Table_1_Longitudinal study of cross-reactive antigenemia in individuals with high Loa loa microfilarial density reveals promising biomarkers for distinguishing lymphatic filariasis from loiasis.xlsx

Background and methodsCirculating Loa loa antigens are often detected in individuals with heavy L. loa infections by diagnostic tests for lymphatic filariasis (LF) caused by Wuchereria bancrofti. This is a major challenge to LF mapping and elimination efforts in loiasis co-endemic areas. However, it also provides an opportunity to identify antigen biomarkers for loiasis. To determine which L. loa antigens might be promising biomarkers for distinguishing true LF from loiasis, we screened for L. loa antigens in a group of individuals with heavy L. loa infections living in the Okola Health District of Cameroon. In this longitudinal study, participants were tested for cross-reactive antigenemia by filariasis test strip (FTS), ELISA, and western blot, and were monitored for FTS status at 6, 9, 12, and 15 months post-enrollment. We then identified specific circulating L. loa antigens by liquid chromatography-tandem mass spectrometry (LC-MS/MS) from baseline and 15-month plasma samples.Principal findings and conclusionsAmong 73 FTS-positive (FTS+) and 13 FTS-negative (FTS-) participants with high L. loa microfilarial loads, 83% maintained their FTS status over the course of the study, while 17% experienced at least one FTS conversion event (from FTS+ to FTS- or vice versa). Cross-reactive antigens were detected in both FTS+ and FTS- sera by western blot, and there was poor agreement in antigen detection by FTS, western blot, and ELISA methods. One protein family, a group of Nas-14 metalloproteases, was detected by LC MS/MS in >80% of tested samples, including FTS- samples. These data identify Nas-14 as a promising loiasis biomarker potentially capable of distinguishing loiasis from lymphatic filariasis.

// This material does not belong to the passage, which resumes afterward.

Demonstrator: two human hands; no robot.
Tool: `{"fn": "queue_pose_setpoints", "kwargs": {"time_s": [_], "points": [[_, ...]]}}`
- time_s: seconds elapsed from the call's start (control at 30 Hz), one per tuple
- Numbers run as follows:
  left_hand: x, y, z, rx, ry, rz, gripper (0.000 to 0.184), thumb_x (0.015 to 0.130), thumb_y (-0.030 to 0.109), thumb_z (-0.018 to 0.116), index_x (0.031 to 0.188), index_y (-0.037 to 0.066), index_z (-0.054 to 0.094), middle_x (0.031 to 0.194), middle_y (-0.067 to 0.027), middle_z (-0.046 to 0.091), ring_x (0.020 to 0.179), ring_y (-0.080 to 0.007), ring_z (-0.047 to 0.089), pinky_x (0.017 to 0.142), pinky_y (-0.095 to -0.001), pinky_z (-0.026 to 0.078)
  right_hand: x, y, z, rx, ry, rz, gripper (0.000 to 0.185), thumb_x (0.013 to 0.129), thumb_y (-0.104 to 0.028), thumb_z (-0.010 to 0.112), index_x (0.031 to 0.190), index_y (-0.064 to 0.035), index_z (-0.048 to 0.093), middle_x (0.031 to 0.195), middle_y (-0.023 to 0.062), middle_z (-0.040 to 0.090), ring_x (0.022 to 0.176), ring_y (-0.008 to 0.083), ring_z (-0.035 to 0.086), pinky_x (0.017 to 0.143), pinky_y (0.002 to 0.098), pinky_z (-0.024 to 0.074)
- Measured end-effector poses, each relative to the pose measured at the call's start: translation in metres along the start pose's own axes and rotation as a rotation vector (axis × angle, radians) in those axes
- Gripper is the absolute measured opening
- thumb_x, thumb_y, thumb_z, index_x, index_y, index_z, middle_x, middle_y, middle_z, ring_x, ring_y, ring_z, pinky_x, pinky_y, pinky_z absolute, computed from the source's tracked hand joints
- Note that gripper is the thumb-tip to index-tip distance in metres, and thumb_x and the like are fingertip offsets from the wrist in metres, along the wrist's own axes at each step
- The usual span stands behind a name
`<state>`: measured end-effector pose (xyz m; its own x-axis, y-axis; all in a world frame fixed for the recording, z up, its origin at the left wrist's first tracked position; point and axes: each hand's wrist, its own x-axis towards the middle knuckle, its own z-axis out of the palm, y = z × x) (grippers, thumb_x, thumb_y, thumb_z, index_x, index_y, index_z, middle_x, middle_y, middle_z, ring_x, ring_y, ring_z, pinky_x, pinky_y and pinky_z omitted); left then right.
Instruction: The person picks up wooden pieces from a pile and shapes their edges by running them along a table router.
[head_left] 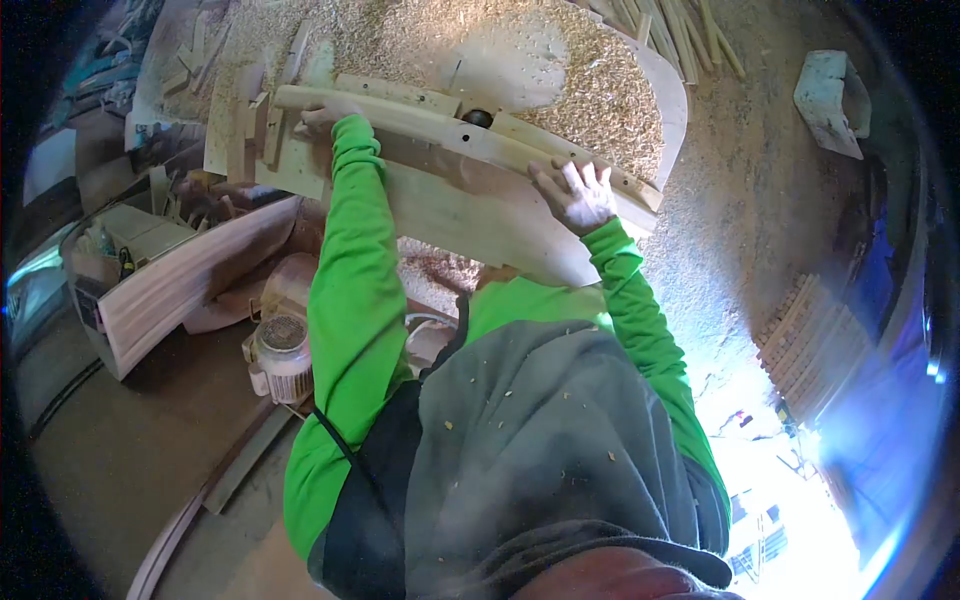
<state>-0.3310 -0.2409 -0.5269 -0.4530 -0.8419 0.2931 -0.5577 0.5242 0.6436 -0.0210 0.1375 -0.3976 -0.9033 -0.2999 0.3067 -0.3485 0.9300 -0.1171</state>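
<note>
A long curved wooden piece with a dark hole lies across the work table. My left hand is at its left end, the fingers bent around or against it and partly hidden. Near its right part, my right hand rests on the wood with fingers spread. Behind the piece runs a wooden fence, and a dark round cutter or knob shows in the gap between its two parts.
Wood shavings cover the back of the table. Wood scraps lie at the left. A motor and a curved panel stand lower left. A white container and stacked slatted wood are at right.
</note>
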Motion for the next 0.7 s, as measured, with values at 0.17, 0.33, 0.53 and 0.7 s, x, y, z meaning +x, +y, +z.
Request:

背景与方法：在由丝虫病原体 Wuchereria bancrofti 引起的淋巴丝虫病（LF）的诊断测试中，通常可在重感染 Loa loa 的个体中检测到循环 Loa loa 抗原。这给淋巴丝虫病在洛阿丝虫病共患病区的地图绘制和根除工作带来了重大挑战。然而，这也为识别洛阿丝虫病的抗原生物标志物提供了机会。为了确定哪些 Loa loa 抗原可能是有望区分真性淋巴丝虫病与洛阿丝虫病的生物标志物，我们在居住在喀麦隆奥科拉卫生区的重感染 Loa loa 的个体中筛查了 Loa loa 抗原。在本纵向研究中，参与者通过丝虫病测试条（FTS）、酶联免疫吸附测定（ELISA）和Western blot 进行了交叉反应性抗原血症的检测，并在入组后 6、9、12 和 15 个月监测了 FTS 状态。然后，我们从基线和 15 个月血浆样本中通过液相色谱-串联质谱法（LC-MS/MS）鉴定了特定的循环 Loa loa 抗原。主要发现与结论：在 73 名 FTS 阳性（FTS+）和 13 名 FTS 阴性（FTS-）且 Loa loa 微丝蚴负荷量高的参与者中，83% 在研究过程中保持了其 FTS 状态，而 17% 至少经历了一次 FTS 转换事件（从 FTS+ 到 FTS- 或反之）。Western blot 在 FTS+ 和 FTS- 血清中均检测到交叉反应性抗原，而 FTS、Western blot 和 ELISA 方法在抗原检测方面的一致性较差。通过液相色谱-串联质谱法（LC MS/MS）在测试样品的 80% 以上检测到了一种蛋白质家族，即 Nas-14 金属蛋白酶组。这些数据表明 Nas-14 是一种有希望的洛阿丝虫病生物标志物，可能能够区分洛阿丝虫病与淋巴丝虫病。